Vault is a core platform for distributing secrets at high availability and with strong security guarantees. In operations, the point is not just whether the service is up: the real value comes from watching metrics that surface early warning signs — leader elections, seal state, request latency, storage health, and lease renewal failures.
Building on the behavior documented in the official docs, this article walks through how to collect metrics with Prometheus and how to read and alert on the key signals. Rather than leaning on individual metric names (which shift between versions), we focus on categories and the operational lens you actually use day-to-day.
Once the telemetry stanza is enabled, Vault exposes metrics in Prometheus format from the /v1/sys/metrics endpoint (with format=prometheus). You can also push to StatsD/DogStatsD. Pick the collection method that fits your platform, but in recent years direct Prometheus scraping has become the mainstream choice thanks to its ease of dashboard and alert design.
There are two important prerequisites: (1) configure telemetry and then restart the server (or roll restart following a safe maintenance procedure), and (2) in production, gate access to /v1/sys/metrics with a policy granting read. The most reliable approach is to first inspect the metric list in a development environment, get familiar with the available labels (path, method, status, mount type, etc.), and only then build dashboards on top.
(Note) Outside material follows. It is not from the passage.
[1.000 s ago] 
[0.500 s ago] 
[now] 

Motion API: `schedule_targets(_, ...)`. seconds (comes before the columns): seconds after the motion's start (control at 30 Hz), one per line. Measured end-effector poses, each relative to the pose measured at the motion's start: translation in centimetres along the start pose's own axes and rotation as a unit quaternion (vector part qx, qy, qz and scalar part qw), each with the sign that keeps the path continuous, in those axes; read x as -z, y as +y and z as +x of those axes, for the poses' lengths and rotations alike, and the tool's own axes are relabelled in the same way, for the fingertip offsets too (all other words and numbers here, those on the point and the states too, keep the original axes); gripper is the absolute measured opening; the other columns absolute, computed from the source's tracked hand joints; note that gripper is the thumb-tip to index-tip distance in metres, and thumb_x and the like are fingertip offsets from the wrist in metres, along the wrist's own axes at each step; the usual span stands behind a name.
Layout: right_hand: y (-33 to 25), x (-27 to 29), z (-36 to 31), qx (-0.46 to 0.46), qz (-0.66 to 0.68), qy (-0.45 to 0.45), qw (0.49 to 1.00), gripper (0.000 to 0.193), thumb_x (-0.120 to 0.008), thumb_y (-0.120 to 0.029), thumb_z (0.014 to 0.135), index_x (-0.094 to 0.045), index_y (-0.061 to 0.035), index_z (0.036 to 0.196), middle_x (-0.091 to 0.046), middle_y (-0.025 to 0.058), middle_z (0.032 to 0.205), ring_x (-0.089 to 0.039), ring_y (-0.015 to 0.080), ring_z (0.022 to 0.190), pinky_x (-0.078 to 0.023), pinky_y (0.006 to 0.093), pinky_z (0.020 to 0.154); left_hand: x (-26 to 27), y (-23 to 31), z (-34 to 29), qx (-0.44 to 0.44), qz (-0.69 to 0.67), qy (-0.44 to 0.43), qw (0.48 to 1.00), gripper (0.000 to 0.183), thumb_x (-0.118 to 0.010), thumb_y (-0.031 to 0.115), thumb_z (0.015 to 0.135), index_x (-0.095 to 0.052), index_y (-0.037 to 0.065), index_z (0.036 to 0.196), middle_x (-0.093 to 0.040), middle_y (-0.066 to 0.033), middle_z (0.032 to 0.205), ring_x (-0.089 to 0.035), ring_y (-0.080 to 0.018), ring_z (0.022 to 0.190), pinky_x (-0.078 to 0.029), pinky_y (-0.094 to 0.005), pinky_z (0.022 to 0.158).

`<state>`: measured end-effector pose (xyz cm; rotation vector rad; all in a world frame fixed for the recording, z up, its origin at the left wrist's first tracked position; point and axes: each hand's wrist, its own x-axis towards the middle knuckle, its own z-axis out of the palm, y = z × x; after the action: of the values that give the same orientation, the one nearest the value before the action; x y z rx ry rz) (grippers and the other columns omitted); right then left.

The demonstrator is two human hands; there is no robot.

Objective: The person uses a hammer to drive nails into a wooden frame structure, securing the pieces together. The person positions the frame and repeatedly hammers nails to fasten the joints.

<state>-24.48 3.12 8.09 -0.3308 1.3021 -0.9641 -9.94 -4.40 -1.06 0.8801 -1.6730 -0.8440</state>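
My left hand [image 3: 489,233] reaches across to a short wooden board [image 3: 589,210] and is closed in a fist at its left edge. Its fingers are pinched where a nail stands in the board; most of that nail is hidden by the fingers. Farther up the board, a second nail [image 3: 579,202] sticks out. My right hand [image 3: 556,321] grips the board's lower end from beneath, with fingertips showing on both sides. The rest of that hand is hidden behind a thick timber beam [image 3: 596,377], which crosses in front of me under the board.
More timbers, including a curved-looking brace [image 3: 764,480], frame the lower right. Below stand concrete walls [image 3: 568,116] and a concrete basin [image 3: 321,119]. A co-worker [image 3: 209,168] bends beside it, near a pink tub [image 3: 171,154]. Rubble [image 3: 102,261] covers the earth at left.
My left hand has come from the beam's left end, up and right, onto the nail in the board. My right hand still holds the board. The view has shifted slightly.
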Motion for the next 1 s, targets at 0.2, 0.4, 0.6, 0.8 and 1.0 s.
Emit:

| Collection method | Main destination / retrieval method | Strengths | Caveats |
|---|---|---|---|
| Direct Prometheus scrape | Prometheus scrapes /v1/sys/metrics | Rich labels, lots of visualization templates | Requires endpoint protection plus certificate/token management |
| StatsD | UDP push to statsd_address | Lightweight; easy to drop onto existing infrastructure | Weak label expression makes detailed slicing difficult |
| DogStatsD | Push to dogstatsd_address | Tags allow some level of label expression | Depends on a collection agent; watch network reachability |
| File / external bridge | Collect with an agent and forward to another system | Flexible integration with existing SOC/monitoring | Risk of operational complexity and added latency |
Typical configuration for collecting Vault metrics
Example Vault telemetry and Prometheus scrape configuration (HCL/YAML)
# server.hcl(抜粋)
telemetry {
prometheus_retention_time = "24h"
disable_hostname = true
# 必要に応じて(いずれかを使用)
# statsd_address = "127.0.0.1:8125"
# dogstatsd_address= "127.0.0.1:8125"
}
# sys/metrics 読取用の最小ポリシー例(Vault policy)
path "sys/metrics" {
capabilities = ["read"]
}
# Prometheus(prometheus.yml 抜粋)
scrape_configs:
- job_name: "vault"
scheme: https
metrics_path: /v1/sys/metrics
params:
format: ["prometheus"]
bearer_token: "s.xxxxxxxx" # sys/metrics 読取権限のあるトークン
tls_config:
insecure_skip_verify: false
static_configs:
- targets: ["vault.example.com:8200"]When running HA, keep an eye on the frequency of leader changes and their leading indicators (rising latency, storage slowdowns), seal/unseal events, and standby promotion success or failure. Stable metric signals include leadership-related counters and gauges, the number of seal-state change events, and standby RPC failure counts. Pair this with /v1/sys/health to track state transitions at fixed intervals.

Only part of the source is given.